- Born: 1954 Allahabad, Uttar Pradesh, India
- Died: 22 March 2024 (aged 69–70) Fortis Hospital, New Delhi, India
- Education: University of Allahabad
- Occupations: Journalist and columnist
- Known for: Chief Editor of Qaumi Awaz, Navjivan

= Zafar Agha =

Indian journalist (1954–2024)

Zafar Agha (1954 – 2024, ظفر آغا) was an Indian journalist and columnist. He was the editor of Urdu Newspaper Qaumi Awaz, Navjivan and former editor of the National Herald.

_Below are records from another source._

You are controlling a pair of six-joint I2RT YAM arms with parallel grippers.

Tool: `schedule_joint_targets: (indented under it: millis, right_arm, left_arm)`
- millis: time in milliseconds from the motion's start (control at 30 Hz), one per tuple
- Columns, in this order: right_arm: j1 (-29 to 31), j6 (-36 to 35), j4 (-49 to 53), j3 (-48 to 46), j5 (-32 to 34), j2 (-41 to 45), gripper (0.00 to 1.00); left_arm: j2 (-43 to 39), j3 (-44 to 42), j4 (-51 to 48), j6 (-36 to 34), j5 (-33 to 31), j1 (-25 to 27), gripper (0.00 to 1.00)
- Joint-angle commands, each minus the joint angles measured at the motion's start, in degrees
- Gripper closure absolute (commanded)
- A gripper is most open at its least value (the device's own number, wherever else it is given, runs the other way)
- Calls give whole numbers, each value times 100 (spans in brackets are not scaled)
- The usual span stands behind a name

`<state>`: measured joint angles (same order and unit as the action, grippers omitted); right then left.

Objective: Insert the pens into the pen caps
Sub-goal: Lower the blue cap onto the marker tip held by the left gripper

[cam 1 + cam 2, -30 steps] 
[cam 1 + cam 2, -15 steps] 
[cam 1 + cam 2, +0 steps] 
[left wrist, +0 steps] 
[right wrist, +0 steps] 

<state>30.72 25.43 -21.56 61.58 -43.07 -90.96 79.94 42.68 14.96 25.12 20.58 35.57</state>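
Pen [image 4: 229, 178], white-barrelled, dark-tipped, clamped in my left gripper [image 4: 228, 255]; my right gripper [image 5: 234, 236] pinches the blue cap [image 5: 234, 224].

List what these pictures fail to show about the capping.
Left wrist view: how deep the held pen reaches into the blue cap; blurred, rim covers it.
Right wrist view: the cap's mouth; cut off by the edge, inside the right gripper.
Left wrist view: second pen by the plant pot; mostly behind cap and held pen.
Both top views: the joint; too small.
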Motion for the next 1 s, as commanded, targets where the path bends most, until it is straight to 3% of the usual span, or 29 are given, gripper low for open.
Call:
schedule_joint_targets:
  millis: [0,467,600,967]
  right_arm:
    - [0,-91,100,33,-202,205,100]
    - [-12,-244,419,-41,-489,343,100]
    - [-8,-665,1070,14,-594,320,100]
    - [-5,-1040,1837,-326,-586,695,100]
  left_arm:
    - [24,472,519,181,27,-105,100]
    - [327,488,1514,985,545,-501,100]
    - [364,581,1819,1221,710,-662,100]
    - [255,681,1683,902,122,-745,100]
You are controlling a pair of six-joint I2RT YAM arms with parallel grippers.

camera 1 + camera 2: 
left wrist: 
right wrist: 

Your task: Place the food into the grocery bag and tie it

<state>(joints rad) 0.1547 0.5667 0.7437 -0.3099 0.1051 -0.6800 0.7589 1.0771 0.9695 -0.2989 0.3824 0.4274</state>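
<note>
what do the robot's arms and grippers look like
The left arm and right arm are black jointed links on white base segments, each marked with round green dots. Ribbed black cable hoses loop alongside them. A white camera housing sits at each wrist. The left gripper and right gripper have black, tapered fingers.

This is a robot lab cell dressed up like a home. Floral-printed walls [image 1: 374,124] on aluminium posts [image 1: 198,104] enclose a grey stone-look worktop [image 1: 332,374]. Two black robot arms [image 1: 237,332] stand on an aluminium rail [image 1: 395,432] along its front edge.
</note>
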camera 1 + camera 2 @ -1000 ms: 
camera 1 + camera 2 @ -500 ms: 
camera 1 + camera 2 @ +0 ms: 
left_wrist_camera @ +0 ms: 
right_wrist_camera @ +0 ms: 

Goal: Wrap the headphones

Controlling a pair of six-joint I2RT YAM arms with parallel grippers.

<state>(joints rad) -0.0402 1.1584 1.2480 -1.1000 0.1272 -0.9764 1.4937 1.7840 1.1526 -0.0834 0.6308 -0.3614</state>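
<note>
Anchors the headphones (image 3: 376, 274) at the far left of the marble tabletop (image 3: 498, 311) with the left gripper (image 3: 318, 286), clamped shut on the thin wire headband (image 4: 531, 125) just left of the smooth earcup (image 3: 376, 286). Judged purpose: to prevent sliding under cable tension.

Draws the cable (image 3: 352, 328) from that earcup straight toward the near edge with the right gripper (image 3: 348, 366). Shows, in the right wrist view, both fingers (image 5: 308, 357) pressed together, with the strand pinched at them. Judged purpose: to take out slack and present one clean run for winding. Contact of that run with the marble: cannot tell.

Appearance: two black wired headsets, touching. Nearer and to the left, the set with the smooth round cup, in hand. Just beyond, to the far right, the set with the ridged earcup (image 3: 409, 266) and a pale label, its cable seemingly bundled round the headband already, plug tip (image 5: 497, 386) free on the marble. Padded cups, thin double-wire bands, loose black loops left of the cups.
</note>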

== Early life and background ==
Agha was born in 1954 in Allahabad, attended Yadgar E Hussaini Intermediate College and Allahabad University. While studying English literature, he became involved in the progressive student movement at Allahabad University. He maintained his allegiance to left and democratic politics for the rest of his life.

== Career ==
Zafar Agha embarked on his journalism journey in 1979 with the Link magazine, dedicating over 45 years to the profession. Throughout his career, he contributed to publications such as the Patriot and the Business and Political Observer, served as political editor at India Today, and worked with ETV and the Inquilab Daily. Agha's last role was with the National Herald group, initially as the editor of the Qaumi Awaz and subsequently as the editor-in-chief of the National Herald.

Furthermore, Agha actively participated in the Delhi Union of Journalists and held positions as a member and later as the officiating chairman of the National Commission for Minority Educational Institutions until 2017.

== Death ==
Agha died in New Delhi on Friday morning, 22 March 2024, in Fortis Hospital, Vasant Kunj, of a cardiac arrest.